Roberta Reardon, commissioner of the N.Y. DOL, filed an appeal April 17 against Global Cash Card and the state’s Industrial Board of Appeals, which granted Global Cash Card’s petition, with the New York State Supreme Court in Albany County. Reardon also filed April 24 a memorandum of law (MOL), supporting its appeal. (Note that in New York, the Supreme Court is a trial court and the Court of Appeals is the highest court in the state.)
The industrial board’s decision “should be annulled because it was arbitrary and capricious, and affected by multiple errors of law,” according to the MOL. Reardon maintains, among other assertions, that the board “fundamentally misinterpreted” the Wage Payment Rules by reading them as seeking to govern financial institutions and prohibit payroll debit card issuers from charging fees, when the rules only impose restrictions on how employers pay wages. According to the rules, financial institutions may charge fees as long as employers ensure those fees are not deducted from employees’ wages, and regulating such conduct is within the scope of the employment relationship and the commissioner’s authority to regulate the payment of wages, she contends.

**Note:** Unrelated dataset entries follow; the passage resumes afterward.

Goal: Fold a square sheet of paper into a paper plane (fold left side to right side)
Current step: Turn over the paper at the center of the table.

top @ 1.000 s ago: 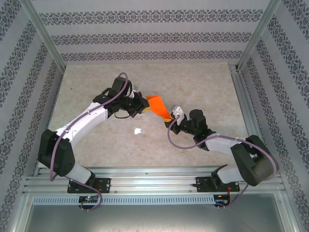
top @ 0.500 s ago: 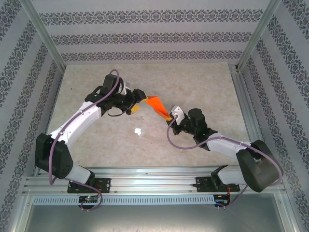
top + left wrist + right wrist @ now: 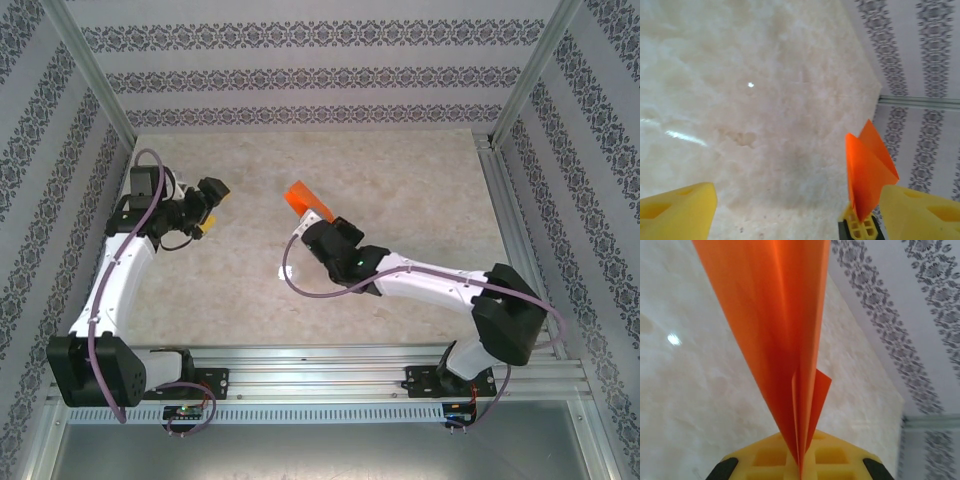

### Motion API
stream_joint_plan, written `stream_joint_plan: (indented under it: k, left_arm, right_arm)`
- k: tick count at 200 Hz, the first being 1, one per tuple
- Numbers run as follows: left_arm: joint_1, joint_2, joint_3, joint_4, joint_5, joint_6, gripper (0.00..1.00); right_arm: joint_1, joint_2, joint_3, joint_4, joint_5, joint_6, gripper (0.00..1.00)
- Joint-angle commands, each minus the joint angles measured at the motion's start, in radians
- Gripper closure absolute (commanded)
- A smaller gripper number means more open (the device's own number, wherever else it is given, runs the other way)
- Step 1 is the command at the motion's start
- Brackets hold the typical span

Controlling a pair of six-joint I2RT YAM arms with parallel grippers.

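Grips the orange paper [image 3: 300,196] by its narrow end in the right end effector [image 3: 313,222], pads squeezed together on the stacked layers. Appears to hold it lifted off the counter [image 3: 420,180], near the middle of the work area, with the wide end fanning up and away from the wrist. From the right wrist, shows a sharp centre crease and at least one smaller flap tucked beside it, so already a creased wedge, not a flat square.

Holds the left end effector [image 3: 211,207] with its fingers wide apart and empty, well off to the left of the paper, touching nothing.

Looks like a mid-fold stage: paper creased, one arm in sole charge of it, the other free. Hard to tell whether every fold is done.

Next, probably calls for setting the wedge down flat or presenting its free edge to the left end effector. Needs the open fingers brought in from the left, lined up with the loose side, then closed on that side alone. Needs a firm right-hand pinch throughout, since thin paper held by one tip is likely to sag or twist. Needs edges matched before pressing any left-to-right crease.
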Motion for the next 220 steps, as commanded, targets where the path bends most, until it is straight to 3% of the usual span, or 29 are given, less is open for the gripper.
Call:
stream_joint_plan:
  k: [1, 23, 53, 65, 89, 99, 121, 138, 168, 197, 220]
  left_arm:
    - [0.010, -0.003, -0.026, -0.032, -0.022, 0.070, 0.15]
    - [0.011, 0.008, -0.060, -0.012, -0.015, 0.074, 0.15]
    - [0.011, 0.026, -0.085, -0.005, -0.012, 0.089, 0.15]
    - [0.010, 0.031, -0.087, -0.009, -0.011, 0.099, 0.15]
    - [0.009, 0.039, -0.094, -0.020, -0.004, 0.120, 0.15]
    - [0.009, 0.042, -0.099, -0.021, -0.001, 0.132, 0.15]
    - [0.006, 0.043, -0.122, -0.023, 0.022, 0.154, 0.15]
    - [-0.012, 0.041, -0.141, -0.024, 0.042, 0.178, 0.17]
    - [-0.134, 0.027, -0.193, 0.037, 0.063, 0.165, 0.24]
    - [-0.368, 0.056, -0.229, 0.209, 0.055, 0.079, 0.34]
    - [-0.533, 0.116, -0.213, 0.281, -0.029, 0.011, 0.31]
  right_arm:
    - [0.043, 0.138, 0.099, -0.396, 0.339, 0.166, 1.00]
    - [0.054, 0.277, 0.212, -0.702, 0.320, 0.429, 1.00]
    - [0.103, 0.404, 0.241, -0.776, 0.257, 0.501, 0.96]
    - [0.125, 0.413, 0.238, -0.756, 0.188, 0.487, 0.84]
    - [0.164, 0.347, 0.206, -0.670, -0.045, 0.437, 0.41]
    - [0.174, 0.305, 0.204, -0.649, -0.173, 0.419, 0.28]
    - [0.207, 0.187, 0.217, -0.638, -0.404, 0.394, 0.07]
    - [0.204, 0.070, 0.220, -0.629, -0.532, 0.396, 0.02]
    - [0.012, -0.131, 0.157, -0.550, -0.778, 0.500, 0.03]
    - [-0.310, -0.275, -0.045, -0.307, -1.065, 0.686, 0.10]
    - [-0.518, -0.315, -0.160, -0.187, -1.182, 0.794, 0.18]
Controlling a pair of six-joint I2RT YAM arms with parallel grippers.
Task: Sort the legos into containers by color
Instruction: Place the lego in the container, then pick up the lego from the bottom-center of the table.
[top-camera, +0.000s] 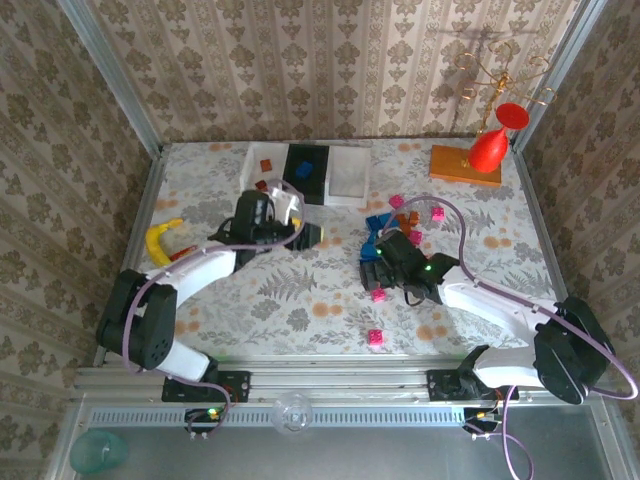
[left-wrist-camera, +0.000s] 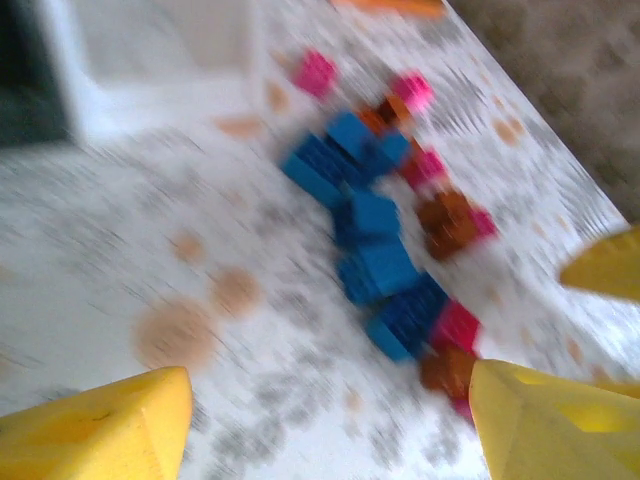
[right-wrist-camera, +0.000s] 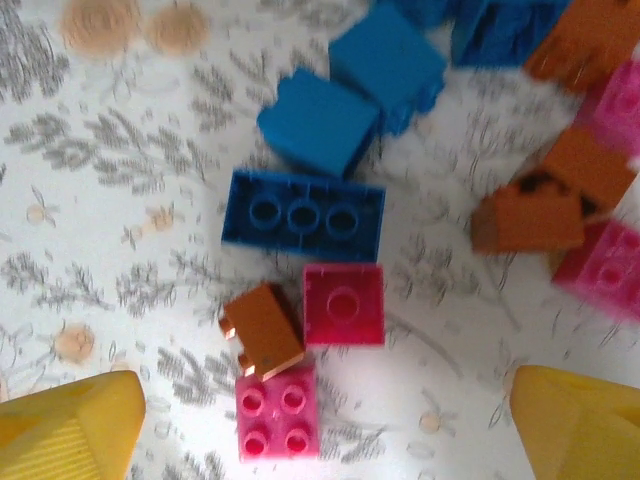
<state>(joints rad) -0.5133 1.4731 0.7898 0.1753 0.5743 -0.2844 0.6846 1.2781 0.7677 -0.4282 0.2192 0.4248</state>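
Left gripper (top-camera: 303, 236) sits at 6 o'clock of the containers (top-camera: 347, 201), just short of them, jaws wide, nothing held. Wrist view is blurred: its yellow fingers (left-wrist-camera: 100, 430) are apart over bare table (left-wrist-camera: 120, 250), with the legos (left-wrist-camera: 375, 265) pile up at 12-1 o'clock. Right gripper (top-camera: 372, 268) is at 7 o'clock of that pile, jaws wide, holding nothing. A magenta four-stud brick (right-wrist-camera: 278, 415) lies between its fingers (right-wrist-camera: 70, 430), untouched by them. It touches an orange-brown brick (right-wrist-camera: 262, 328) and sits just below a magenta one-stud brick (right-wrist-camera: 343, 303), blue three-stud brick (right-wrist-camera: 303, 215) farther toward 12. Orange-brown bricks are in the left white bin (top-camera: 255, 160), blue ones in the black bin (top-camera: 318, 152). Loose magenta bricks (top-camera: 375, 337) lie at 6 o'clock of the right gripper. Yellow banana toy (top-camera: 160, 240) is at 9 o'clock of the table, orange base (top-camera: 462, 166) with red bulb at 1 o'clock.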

Also, Global Cash Card can’t challenge the rules because it hasn’t suffered any actual injury, and the rules don’t extend beyond the labor department’s purview to the point they’d be preempted by federal financial regulations, according to the MOL.
Defending its Turf
Reardon calls the Wage Payment Rules a reasonable exercise of the commissioner’s discretion. “This expertise includes issuing a series of authoritative opinion letters specifically concerning payment of wages by payroll debit card beginning in 2001, long before adoption of the rules, and when debit cards were a newly emerging method of paying wages,” according to the commissioner in the MOL. “In order to clarify, unify and codify this longstanding guidance, the commissioner acted well within her authority in adopting the Wage Payment Rules in 2016.” Reardon calls on the court to annul the board’s decision and grant any appropriate relief requested in the petition.

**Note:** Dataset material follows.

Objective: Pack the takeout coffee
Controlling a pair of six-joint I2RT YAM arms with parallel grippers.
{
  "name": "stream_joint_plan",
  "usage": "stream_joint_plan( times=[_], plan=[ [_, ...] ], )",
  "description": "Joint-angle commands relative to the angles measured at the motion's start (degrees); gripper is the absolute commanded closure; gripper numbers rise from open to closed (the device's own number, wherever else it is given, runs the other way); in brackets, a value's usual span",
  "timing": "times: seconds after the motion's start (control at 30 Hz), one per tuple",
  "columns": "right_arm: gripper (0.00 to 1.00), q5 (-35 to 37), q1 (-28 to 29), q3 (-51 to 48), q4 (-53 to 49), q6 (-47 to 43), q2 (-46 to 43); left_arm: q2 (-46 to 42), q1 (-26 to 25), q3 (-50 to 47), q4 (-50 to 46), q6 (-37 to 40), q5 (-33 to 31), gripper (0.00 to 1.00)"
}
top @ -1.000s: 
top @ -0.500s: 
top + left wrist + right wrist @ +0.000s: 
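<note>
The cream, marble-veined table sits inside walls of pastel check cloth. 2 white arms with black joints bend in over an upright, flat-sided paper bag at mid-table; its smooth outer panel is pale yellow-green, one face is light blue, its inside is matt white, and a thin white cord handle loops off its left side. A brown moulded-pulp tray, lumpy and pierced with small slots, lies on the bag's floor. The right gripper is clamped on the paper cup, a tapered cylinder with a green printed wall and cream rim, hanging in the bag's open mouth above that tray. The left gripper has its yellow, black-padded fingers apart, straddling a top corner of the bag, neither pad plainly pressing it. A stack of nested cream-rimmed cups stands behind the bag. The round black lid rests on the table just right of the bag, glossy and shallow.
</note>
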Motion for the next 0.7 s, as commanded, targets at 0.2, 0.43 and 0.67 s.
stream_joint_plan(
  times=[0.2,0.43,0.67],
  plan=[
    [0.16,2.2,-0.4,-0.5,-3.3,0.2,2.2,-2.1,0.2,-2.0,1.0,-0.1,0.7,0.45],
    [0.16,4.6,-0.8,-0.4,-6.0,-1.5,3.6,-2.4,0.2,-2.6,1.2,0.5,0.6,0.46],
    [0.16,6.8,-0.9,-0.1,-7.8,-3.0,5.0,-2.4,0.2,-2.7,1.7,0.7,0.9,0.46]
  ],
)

Labor Commissioner Reardon argues that the Wage Payment Rules are simply a codification of the Department of Labor’s prior counsel opinion letters; however, the rules represent a significant departure from the department’s prior position in almost every respect, including methods of cash access, disclosures and prohibited fees, according to Cathy Beyda, of counsel, Paul Hastings, and a payroll card expert. “The rules go beyond regulating the payment of wages by employers—they regulate the features of a financial services product,” Beyda tells Paybefore. “Thank you to Global Cash Card for sending a strong message to policymakers that they do not have unfettered discretion. The industry has proven that it can and will fight to hold you accountable.”
Global Cash Card has until May 29 to file opposition letters and the labor commissioner has until June 12 to file a reply. Beyond that, it’s the judge’s discretion to hold a hearing.

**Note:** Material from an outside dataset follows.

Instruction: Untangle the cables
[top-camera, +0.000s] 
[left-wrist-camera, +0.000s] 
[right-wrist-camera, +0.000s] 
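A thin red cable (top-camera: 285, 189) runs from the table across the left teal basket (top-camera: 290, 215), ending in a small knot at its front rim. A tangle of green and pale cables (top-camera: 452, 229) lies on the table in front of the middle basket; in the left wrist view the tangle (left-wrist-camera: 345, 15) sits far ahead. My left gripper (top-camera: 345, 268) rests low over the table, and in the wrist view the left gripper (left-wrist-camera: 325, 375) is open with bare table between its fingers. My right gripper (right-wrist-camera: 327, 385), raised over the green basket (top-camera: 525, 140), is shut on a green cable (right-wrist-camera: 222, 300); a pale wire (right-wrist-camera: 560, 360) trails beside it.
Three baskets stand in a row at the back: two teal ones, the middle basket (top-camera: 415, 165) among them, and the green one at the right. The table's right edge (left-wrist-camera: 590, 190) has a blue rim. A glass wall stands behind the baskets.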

“Global Cash Card will continue to advocate for the rights of all workers in New York and across the country to have a choice in the way they are paid,” Joseph Purcell, Global Cash Card chief operating officer, tells Paybefore. “The Industrial Board of Appeals agreed with our position and we are confident this will be affirmed as this process continues.”
In the face of lawsuits, negative press and state regulatory actions, payroll cards have recently earned high marks from the Center for Financial Services Innovation (CFSI)in its first “Payroll Industry Scorecard.” In it, CFSI assessed the level of quality of the payroll card industry by collecting information from several of the largest program managers, including ADP, Comdata, First Data, Global Cash Card, Netspend, Transcard, UniRush LLC and U.S. Bank. These program managers collectively represent approximately 75 percent of the payroll card industry and received an A- for core features of a “high-quality payroll card product” and a B+ for their ability to “stretch beyond the basics, according to CFSI.